Danny Boyle torna a colpire con un film che parla di alterazione mentale, anche se questa volta non si tratta dell’azione di droghe sintetiche come in Trainspotting ne degli influssi psico-percettivi dell’atmosfera spaziale come accadeva in Sunshine, bensì degli intricati trabocchetti di cui la stessa mente umana può riempirsi. Trappole auto-indotte come forma di difesa o complesse scatole cinesi costruite ad arte per “far dimenticare”.

Per In Trance Boyle si serve della sceneggiatura di John Hodge (che per lui ha scritto anche Piccoli omicidi tra amici, Trainspotting, Una vita esagerata e The Beach) per rielaborare il soggetto di Trance, un tv-movie inglese del 2001 di cui Boyle realizza praticamente un remake. Ma lo stile del regista di 127 ore si nota tutto, la sua verve visiva trasuda da ogni fotogramma e così quello che è un viaggio nella mente di uno smemorato si trasforma in un trip psicologico e visivo. I colori accesi, prevalentemente caldi, quasi acidi, della fotografia curata da Anthony Dod Mantle fanno parte del gioco e sprofondano progressivamente verso il delirio totale, che ad un passo dal finale si colorisce di visioni cronenberghiane dallo spiccato piglio splatter.

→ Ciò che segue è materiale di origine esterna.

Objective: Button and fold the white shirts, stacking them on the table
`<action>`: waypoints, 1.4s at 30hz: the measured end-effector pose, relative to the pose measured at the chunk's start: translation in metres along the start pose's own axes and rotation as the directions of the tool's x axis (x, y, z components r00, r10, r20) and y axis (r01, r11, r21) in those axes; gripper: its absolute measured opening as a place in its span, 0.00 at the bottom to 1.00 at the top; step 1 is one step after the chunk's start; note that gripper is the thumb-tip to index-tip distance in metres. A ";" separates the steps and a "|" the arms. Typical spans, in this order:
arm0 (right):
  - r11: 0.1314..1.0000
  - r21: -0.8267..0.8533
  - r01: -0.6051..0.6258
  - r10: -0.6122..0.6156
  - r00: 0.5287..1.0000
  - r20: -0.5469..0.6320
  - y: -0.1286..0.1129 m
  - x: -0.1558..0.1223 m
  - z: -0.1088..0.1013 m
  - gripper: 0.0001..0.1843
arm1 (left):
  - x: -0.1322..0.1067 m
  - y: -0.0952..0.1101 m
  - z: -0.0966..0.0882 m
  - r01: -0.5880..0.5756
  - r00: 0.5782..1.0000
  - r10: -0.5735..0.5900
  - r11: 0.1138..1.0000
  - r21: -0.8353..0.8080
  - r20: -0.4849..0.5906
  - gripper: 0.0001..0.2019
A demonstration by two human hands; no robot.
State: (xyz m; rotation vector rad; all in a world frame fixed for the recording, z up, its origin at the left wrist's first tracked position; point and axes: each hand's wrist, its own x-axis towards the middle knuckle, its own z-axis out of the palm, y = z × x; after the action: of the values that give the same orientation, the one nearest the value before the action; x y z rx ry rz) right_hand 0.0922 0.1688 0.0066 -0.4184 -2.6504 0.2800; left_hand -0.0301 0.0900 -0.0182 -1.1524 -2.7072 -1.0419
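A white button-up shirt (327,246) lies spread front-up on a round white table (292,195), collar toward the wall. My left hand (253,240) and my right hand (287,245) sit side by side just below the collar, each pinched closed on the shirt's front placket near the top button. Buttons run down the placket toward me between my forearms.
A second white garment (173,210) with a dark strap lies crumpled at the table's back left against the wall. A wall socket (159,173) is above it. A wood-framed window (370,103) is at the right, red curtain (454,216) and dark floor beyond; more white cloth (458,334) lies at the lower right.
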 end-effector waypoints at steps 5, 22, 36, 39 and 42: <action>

In Trance, a conti fatti, è come un gioco, un rompicapo, una sorta di cubo di Rubik che si chiede allo spettatore di risolvere prima che l’ora e cinquanta circa di durata sia terminata. E malgrado alcuni colpi di scena spingano il pedale sull’improbabilità, il meccanismo funziona, ogni tassello del mosaico combacia perfettamente e lo spettatore che con ogni probabilità lancerà un’invettiva contro gli snodi meno verosimili della sceneggiatura (soprattutto riguardo il comportamento di qualche personaggio), si ritroverà comunque con un sorrisetto compiaciuto sulla faccia.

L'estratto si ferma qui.